Decision #164/06 - Type: Workers Compensation

Preamble

This appeal deals with the issue of whether the worker suffered a workplace accident within the meaning of subsection 4(1) and 1(1) of The Workers Compensation Act (the “Act”).

The worker was involved in two different incidents which potentially could have injured his back, one which was work related (lifting a 230 pound male in cold, icy conditions on February 24, 2003), the other which was not (reaching for a puck at a hockey game on February 25, 2003).

The worker initially reported his injury to his employer as being caused by the hockey game. Approximately six weeks later, he filed a claim with the Workers Compensation Board (the “WCB”) claiming that his back injury was caused by the workplace accident.

The worker’s claim was not accepted by the WCB at either the adjudicative or Review Office level. It is in this context that the worker filed an appeal with the Appeal Commission.

A hearing was held on September 12, 2006. The worker appeared and provided evidence. He was represented by legal counsel. An employer representative also appeared. A union representative was also present at the hearing as an observer. The panel discussed this appeal on September 12, 2006.

Issue

Whether or not the claim is acceptable.

Decision

That the claim is not acceptable.

Decision: Unanimous

Background

Reasons

As indicated in the Preamble, this appeal deals with claim acceptability. Essentially, we must determine which incident was the more likely cause of the worker’s back condition. A great deal of emphasis has been placed, at both the WCB and at the hearing, on the worker’s delay in reporting a workplace accident to his employer and more generally on the worker’s credibility. Though we had some concerns as to the worker’s evidence about his reasons for the delayed reporting, we do not feel that this appeal turns on credibility. Rather, we find that this appeal turns on the worker’s symptomotology after each incident.
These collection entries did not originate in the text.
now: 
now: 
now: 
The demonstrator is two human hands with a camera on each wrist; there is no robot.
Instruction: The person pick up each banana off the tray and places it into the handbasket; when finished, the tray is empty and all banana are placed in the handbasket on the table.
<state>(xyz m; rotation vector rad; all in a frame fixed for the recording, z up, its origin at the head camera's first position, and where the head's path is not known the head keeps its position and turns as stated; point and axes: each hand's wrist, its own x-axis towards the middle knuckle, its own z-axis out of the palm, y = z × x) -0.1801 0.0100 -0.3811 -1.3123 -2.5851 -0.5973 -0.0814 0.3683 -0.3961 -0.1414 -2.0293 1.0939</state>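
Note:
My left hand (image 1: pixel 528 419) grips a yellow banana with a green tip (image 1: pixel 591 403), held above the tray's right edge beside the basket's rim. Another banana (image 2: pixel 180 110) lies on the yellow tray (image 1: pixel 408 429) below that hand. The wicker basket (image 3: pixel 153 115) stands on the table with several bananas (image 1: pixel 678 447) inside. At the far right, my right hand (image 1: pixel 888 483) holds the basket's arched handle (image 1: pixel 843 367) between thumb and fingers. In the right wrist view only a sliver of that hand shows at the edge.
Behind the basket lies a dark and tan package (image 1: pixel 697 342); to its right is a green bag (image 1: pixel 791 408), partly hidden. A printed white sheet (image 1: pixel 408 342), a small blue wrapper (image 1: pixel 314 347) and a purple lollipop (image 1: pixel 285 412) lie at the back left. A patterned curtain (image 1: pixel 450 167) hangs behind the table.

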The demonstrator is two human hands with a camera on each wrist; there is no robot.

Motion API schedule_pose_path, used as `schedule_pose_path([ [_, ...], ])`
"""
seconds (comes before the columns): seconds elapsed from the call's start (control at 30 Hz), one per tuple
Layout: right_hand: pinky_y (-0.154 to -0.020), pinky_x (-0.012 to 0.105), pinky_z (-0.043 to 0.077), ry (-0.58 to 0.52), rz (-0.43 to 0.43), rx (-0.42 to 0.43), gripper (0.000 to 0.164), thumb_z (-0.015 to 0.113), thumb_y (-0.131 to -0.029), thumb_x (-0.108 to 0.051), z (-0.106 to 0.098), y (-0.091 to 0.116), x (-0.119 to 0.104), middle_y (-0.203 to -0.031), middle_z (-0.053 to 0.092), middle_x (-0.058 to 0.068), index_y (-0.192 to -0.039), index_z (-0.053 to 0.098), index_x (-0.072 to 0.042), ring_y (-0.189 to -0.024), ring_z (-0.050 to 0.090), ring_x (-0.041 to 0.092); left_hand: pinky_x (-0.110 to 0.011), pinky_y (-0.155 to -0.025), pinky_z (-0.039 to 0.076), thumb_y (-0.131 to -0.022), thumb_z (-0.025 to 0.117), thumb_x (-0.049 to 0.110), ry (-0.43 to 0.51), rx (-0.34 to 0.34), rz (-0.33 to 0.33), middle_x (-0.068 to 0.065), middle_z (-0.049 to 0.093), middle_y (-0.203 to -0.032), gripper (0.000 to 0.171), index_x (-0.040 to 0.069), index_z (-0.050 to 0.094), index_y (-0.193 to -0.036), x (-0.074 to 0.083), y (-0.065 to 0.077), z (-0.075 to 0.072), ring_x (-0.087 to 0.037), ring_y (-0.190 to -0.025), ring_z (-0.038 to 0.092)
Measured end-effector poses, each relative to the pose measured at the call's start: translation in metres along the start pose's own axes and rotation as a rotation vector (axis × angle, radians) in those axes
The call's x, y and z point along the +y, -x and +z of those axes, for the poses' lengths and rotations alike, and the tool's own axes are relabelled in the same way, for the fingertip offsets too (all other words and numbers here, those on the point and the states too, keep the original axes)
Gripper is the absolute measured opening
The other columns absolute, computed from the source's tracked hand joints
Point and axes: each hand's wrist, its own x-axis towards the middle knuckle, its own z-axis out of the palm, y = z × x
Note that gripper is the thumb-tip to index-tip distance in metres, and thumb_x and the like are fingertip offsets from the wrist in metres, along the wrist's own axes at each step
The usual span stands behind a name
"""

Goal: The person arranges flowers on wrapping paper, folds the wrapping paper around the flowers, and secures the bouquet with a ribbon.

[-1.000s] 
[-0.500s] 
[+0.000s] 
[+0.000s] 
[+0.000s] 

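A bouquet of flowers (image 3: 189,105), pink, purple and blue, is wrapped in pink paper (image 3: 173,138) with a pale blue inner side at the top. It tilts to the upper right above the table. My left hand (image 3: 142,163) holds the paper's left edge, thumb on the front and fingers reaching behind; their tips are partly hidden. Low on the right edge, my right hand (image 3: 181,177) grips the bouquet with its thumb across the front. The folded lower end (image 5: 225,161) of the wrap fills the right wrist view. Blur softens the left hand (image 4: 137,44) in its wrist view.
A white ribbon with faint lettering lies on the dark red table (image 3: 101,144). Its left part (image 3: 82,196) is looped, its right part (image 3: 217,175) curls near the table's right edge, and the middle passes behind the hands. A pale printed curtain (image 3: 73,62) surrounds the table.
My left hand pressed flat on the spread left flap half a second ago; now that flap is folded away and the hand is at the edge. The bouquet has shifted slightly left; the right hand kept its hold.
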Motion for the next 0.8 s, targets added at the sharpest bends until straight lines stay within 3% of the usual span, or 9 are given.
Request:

The February 24, 2003 Incident

On February 24, 2003 the worker assisted another person with lifting a 230 pound unconscious individual in cold and icy conditions. The worker explained that the unconscious individual was lying on the pavement. He and the other person lifted the unconscious individual into a car and then out of the car and onto a stretcher. About ½ to 1 ½ hours later he began to feel some discomfort in his back. He went home and went to bed.

The worker’s co-worker was asked about the lifting incident by the employer. The co-worker did not recall the worker saying anything about injuring his back after lifting the unconscious individual or experiencing any discomfort.

The February 25, 2003 Incident

The next morning the worker arose with the same level of discomfort. It did not progress during the course of the morning. He drove across the city to play a non-contact hockey game which started at about 11 a.m. After about 30 or 40 minutes into playing, the worker reached for a puck and felt “a little bit more acute pain” to his back that was “sufficiently sore enough” to make him skate off of the ice and go home. As the afternoon progressed he began experiencing some spasm.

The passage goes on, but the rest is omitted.